◆ Task statement
Start with the first line of the material. Repeat each line exactly through the one that contains "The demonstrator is".

^^^^

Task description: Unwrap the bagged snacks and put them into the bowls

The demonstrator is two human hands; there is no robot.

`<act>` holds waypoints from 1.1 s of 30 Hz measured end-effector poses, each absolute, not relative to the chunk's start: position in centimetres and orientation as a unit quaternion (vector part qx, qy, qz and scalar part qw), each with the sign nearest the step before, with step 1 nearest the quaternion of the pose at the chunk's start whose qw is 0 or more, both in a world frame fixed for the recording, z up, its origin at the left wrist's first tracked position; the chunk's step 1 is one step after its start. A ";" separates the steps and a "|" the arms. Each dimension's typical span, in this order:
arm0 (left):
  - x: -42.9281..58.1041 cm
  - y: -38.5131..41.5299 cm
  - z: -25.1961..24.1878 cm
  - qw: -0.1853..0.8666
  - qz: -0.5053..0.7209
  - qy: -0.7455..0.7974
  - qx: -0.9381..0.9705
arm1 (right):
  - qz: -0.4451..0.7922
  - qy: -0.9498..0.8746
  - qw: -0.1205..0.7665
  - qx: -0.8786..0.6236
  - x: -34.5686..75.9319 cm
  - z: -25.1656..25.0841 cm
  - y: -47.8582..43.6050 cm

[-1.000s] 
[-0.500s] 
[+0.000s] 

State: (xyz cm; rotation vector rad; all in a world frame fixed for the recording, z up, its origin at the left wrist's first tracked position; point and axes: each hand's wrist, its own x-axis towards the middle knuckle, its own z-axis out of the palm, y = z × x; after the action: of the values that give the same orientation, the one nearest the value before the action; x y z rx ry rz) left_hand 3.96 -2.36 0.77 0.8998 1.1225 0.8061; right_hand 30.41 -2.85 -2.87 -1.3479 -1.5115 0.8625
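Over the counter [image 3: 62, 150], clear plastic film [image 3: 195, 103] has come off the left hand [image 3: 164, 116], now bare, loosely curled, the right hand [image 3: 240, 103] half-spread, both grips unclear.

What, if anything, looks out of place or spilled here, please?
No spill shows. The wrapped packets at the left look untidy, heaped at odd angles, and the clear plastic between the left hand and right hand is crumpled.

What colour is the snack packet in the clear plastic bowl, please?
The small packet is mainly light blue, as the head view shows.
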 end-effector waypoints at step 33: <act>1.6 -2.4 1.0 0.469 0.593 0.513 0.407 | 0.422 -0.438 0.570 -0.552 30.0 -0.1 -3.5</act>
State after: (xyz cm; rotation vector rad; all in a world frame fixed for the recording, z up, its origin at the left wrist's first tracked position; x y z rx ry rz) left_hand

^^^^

◆ Response to this exercise
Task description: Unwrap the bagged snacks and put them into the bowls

The demonstrator is two human hands; there is no robot.

The output above is complete.